Craig Boreham is an Australian film director, producer, and writer.

Career

To date, Boreham has focussed his attention on short film works that explore issues of marginalised sexuality and the politics of desire. Craig Boreham graduated from both the University of Technology Sydney (UTS) and the Australian Film Television and Radio School (AFTRS), and his films have screened extensively throughout the world and collected a number of awards including The City of Melbourne Best Queer Short Film Award, Melbourne Queer Film Festival, and Best Independent Film, Newtown Flicks Short Film Festival, Sydney.

In 2005 his short drama Transient, premiered at the Berlin International Film Festival in 2005 and received a Teddy Award nomination for best short film.

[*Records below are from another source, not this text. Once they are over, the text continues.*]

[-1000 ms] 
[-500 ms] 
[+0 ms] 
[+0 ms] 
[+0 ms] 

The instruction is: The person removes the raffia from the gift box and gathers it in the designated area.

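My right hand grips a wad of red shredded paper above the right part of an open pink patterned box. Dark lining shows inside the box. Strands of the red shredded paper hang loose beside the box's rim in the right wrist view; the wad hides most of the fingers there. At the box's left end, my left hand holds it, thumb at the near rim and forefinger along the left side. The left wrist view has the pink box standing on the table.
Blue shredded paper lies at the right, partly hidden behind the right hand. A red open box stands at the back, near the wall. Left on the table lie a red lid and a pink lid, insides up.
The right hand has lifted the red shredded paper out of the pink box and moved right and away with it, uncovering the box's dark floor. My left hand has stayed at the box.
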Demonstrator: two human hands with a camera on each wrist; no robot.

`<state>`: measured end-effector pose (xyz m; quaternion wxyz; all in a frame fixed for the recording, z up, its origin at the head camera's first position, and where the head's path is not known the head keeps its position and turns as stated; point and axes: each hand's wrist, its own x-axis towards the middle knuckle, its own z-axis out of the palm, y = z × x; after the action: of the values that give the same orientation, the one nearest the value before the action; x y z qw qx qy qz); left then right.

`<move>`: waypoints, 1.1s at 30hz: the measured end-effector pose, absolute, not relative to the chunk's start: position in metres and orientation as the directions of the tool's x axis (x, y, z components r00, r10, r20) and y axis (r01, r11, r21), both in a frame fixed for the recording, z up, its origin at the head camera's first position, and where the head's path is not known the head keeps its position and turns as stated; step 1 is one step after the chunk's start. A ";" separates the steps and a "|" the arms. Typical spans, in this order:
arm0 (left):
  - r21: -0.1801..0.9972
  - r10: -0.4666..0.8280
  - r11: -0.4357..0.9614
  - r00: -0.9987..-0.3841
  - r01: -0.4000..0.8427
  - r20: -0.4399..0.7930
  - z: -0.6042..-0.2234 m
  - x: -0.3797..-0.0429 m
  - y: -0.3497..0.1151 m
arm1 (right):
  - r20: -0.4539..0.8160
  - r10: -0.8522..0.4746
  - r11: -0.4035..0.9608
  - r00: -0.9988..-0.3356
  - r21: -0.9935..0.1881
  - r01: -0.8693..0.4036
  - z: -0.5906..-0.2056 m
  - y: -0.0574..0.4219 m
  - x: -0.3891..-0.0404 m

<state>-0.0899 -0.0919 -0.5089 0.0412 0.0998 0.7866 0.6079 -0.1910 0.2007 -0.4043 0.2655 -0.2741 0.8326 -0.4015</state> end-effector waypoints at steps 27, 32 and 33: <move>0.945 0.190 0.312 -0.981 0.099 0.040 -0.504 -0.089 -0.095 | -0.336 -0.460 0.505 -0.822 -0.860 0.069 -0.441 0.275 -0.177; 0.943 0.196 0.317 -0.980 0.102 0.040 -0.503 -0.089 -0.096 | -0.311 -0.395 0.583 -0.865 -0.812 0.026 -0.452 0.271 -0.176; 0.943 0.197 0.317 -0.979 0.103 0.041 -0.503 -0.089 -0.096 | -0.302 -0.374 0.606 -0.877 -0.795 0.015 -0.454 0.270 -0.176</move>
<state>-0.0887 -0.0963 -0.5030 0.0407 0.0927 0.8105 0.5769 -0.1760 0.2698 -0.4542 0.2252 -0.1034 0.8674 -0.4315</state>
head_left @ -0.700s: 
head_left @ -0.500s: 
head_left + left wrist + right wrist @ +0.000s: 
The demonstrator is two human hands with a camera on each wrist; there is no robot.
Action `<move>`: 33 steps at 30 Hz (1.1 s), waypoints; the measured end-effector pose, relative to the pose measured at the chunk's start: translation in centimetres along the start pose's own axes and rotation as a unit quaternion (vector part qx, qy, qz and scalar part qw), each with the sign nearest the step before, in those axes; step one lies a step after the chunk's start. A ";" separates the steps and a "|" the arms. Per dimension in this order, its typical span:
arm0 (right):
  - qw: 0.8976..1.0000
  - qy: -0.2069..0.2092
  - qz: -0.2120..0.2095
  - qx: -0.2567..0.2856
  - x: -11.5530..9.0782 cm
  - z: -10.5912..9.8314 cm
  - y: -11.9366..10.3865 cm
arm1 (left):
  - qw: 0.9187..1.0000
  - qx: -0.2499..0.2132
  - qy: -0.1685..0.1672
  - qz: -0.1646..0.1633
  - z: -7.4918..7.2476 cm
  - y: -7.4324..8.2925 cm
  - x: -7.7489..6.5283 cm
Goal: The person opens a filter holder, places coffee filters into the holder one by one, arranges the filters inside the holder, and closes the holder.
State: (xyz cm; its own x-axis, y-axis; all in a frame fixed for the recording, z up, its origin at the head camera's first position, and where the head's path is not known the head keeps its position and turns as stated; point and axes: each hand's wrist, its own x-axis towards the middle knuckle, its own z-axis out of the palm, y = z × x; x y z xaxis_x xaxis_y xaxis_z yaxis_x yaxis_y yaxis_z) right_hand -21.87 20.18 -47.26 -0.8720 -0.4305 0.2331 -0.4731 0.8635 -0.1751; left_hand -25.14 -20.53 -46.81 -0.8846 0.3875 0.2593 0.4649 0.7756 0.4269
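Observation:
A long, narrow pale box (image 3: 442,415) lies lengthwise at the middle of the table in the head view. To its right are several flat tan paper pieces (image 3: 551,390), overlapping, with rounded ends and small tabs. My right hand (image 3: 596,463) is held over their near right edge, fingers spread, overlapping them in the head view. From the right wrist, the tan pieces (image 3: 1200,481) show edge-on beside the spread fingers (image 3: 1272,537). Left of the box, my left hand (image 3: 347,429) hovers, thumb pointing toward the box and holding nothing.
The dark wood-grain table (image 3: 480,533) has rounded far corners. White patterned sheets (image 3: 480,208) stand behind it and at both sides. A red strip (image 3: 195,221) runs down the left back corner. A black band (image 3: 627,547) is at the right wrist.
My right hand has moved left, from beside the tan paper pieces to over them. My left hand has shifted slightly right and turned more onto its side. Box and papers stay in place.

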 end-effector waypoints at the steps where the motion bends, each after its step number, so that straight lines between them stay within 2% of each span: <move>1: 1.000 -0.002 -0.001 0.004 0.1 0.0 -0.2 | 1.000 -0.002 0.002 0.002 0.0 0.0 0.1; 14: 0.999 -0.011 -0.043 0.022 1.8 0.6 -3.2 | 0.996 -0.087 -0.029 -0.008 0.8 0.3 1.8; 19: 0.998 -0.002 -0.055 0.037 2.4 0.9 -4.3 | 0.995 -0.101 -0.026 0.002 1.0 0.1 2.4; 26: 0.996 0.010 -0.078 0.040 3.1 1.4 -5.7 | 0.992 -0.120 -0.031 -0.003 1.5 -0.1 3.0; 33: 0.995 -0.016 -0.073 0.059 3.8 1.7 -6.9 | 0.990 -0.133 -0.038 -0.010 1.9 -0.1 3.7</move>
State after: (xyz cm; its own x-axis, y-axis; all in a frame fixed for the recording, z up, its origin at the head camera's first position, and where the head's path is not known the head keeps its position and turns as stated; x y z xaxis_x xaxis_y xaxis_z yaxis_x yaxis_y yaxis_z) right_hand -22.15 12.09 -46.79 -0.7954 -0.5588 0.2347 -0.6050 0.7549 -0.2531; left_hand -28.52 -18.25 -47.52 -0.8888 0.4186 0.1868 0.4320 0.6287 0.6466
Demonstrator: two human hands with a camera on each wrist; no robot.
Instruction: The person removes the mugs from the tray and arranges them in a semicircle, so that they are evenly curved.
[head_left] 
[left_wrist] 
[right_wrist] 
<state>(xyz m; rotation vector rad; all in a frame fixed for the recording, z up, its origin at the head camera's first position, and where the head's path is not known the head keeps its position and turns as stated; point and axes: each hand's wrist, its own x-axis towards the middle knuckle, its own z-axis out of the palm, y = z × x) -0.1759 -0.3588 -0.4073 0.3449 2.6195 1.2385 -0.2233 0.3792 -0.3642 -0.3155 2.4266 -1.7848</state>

In 2008, LesGaiCineMad and Fundación Triángulo in Madrid, programmed a retrospective of Boreham's short films titled True Cinema Poison.

Boreham's film Drowning had its Australian premiere at the Academy Award accredited film competition Flickerfest International Short Film Festival at Bondi Beach Sydney. Drowning starred up and coming Australian actors Miles Szanto, Xavier Samuel and Tess Haubrich.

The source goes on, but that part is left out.